Claim alleging a violation of health rights by South African health authorities when refusing renal dialysis treatment to a patient suffering from terminal illness; whether there has been a violation of the right to life; whether there has been a violation of the right to medical treatment; rationality review; allocation of resources; progressive realization.

Date of the Ruling: 
Nov 27 1997
Constitutional Court of South Africa
Type of Forum: 

The claimant, Thiagraj Soobramoney, suffered from chronic renal failure (among other diseases) and was in dire need of renal dialysis in order to stave off death. When he ran out of personal funds with which to pay private providers, he sought service in Addington Hospital, a state-funded hospital in Durban. The hospital refused Soobramoney treatment because his general physical condition did not qualify him for treatment under the criteria or guidelines used by the hospital to determine eligibility for such treatments. Suffering from a terminal illness and in need for renal dialysis to prolong his life, Soobramoney brought a constitutional application seeking an order for the hospital to provide him with access to dialysis treatment. The High Court dismissed his application. On appeal, the Constitutional Court having found the hospital’s standards well within the bounds of reason and fairly applied to Soobramoney, unanimously dismissed the appeal and held that the failure to provide treatment to him did not violate the South African Bill of Rights. The Court held that the right to health care does not have to be inferred from the right to life because section 27 of the Constitution specifically deals with health rights. The case largely turned on whether the hospital violated Soobramoney’s right not to be “refused emergency medical treatment” (in accordance with section 27(3) of the Constitution). The Court found that Soobramoney’s case was not an “emergency” in the sense of a sudden catastrophe, but rather an “ongoing state of affairs”. Instead, the case falls under sections 27(1) and (2) of the Constitution which deal with the allocation of non-emergency medical treatment. Obligations imposed on the state regarding access to health care are dependent upon the resources available, as stated in sections 27(1) and (2). Because of limited resources the hospital had adopted a policy of admitting only those patients who could be cured within a short period and those with chronic renal failure who are eligible for a kidney transplant. The Court declared that it could not interfere with decisions taken in good faith by political organs and medical authorities as to how to allocate budgets and decide on priorities.

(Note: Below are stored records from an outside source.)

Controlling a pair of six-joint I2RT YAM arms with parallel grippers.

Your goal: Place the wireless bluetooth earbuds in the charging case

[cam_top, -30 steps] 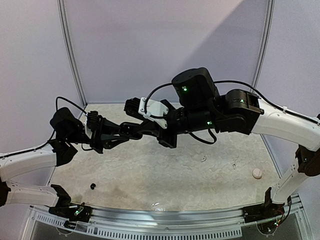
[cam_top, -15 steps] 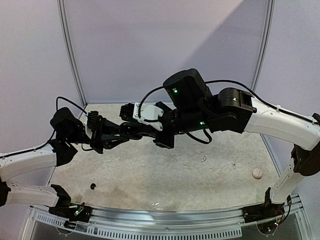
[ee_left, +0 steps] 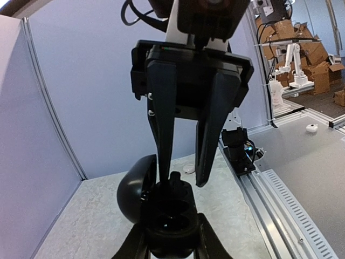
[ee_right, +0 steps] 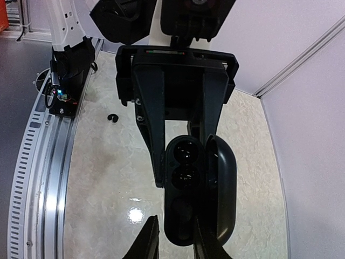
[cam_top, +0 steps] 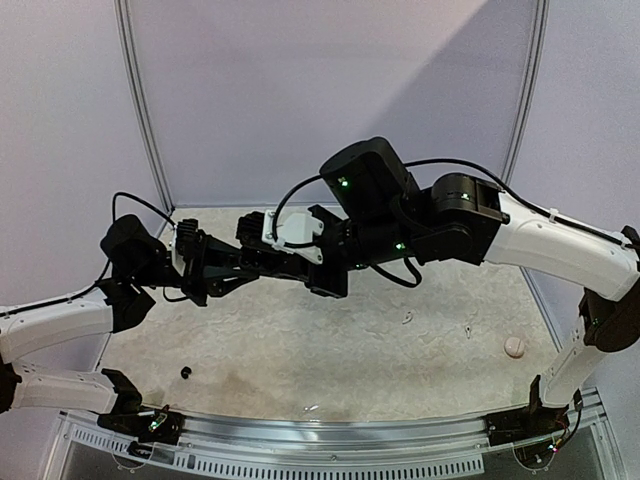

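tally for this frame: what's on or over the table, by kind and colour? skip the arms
Black charging case, lid open, held above the table: 1
Black earbud, loose: 1
Pale earbuds, loose, tiny: 2
White round item, unclear what: 1
Total: 5

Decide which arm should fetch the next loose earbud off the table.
Right, probably: the left gripper is clamped on the open black plastic charging case; the right gripper has parted jaws, apparently empty.
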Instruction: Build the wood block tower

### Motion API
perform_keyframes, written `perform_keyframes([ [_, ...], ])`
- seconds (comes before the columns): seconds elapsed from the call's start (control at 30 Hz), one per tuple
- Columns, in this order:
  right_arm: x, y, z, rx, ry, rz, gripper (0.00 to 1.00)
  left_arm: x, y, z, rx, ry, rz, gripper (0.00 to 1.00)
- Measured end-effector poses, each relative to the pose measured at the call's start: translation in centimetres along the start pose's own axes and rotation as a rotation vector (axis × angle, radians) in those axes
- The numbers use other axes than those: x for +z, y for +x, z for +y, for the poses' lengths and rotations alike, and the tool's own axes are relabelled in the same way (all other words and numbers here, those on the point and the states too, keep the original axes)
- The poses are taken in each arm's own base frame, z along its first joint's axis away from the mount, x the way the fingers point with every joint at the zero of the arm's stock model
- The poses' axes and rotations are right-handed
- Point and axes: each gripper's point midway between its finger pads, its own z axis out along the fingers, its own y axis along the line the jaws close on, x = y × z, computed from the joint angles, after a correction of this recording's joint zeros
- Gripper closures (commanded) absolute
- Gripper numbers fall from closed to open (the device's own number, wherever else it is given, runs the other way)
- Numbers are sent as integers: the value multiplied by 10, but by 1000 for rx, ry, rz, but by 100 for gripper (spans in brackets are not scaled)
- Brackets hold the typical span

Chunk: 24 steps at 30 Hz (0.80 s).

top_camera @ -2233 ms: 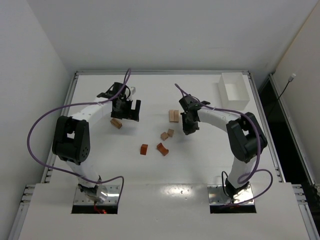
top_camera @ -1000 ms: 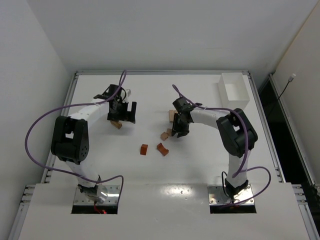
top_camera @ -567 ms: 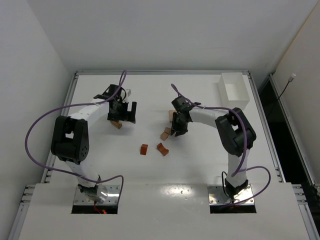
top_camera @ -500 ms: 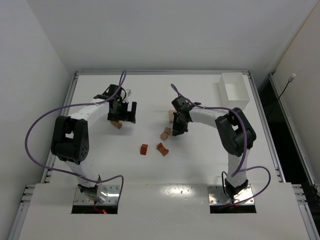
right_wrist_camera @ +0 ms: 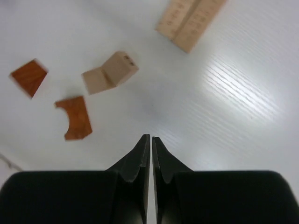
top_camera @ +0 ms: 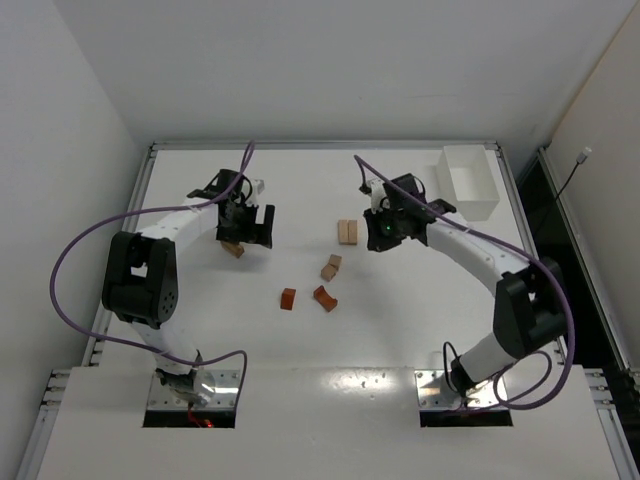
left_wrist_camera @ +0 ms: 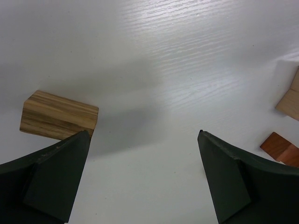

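Wooden blocks lie loose on the white table. A pale double bar (top_camera: 347, 232) lies mid-table. Two tan blocks (top_camera: 331, 267) touch each other below it. A reddish cube (top_camera: 288, 298) and a reddish arch (top_camera: 324, 298) lie nearer. A striped tan block (top_camera: 233, 248) lies to the left. My left gripper (top_camera: 250, 234) is open and empty just above that block (left_wrist_camera: 58, 115), which sits by the left fingertip (left_wrist_camera: 70, 154). My right gripper (top_camera: 380, 236) is shut and empty (right_wrist_camera: 150, 140), raised right of the bar (right_wrist_camera: 190, 18), with the tan blocks (right_wrist_camera: 111, 72), cube (right_wrist_camera: 29, 77) and arch (right_wrist_camera: 74, 117) in view.
A white rectangular tray (top_camera: 470, 182) stands at the back right of the table. The table has a raised metal rim (top_camera: 320, 145) along its far edge. Purple cables loop off both arms.
My right gripper has pulled back from the two tan blocks and moved right and away, still shut. The tan blocks now show uncovered. The left arm has barely moved.
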Motion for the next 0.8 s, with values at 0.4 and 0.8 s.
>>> perform_keyframes([
  [0.4,-12,-24,93,-717,-506,-1,17,-2,2,-15,42,93,10,1],
  [0.8,44,0,99,-863,-324,146,0,-3,0,-15,46,97,9,1],
])
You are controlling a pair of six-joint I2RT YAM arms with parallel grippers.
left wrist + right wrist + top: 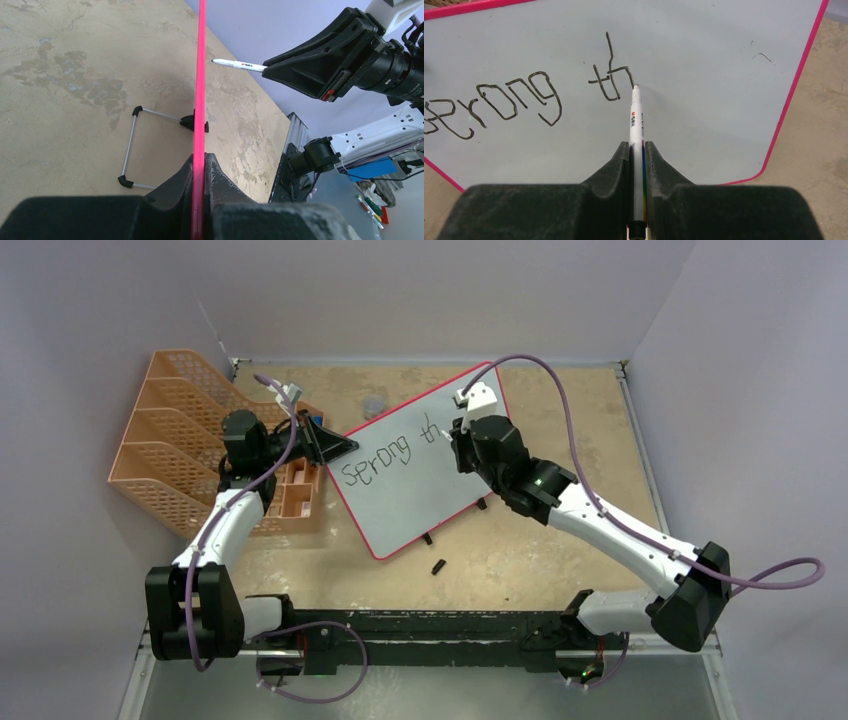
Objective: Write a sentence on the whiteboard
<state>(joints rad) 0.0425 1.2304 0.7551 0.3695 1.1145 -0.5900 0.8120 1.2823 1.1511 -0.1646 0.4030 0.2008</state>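
Tilted board (420, 495) propped on table (520, 550). L gripper (200, 167) clamped tight on its pink edge, prob. to stop it sliding. R gripper (637, 150) squeezing pen (636, 120), tip touching board just after "th", ready for next letter. Only part of sentence (375, 466) written: "Sprong th".

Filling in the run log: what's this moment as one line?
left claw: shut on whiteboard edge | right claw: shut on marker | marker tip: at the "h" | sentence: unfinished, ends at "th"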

Keywords: Soobramoney v. Minister of Health (Kwazulu-Natal), Life, Right

Enforcement of the Decision and Outcomes: 

This decision of the Constitutional Court of South Africa seemed to signal an excessively deferential approach in social and economic rights cases.  However, the subsequent decision of the Constitutional Court in Grootboom has alleviated these concerns. The Court would appear to have moved to a more rigorous “reasonableness” standard of review, requiring attention to the needs of the most disadvantaged if the governments are to fulfil their constitutional obligations.

Groups involved in the case: 

Counsel for the Appellant: MA Jacobs instructed by Vijay Kooblal and Associates Kooblal House 101 Stamford Hill Road Morningside Durban 4001 Counsel for the Respondent: CJ Pamenter SC and JS Moodley instructed by the State Attorney, KwaZulu-Natal

Significance of the Case: 

This was the first case in South Africa in which the Constitutional Court had to decide on the constitutional right to health care for everybody in light of the problem of scarce resources for the funding of the health care system. The Court accepted that rationing of resources is integral to health service delivery in the public sector even though this might support ongoing inequities between the private and public sector. However, the Court implied that there might be grounds for the challenge of executive policies if such policies were unreasonable or if they were not applied fairly and reasonably.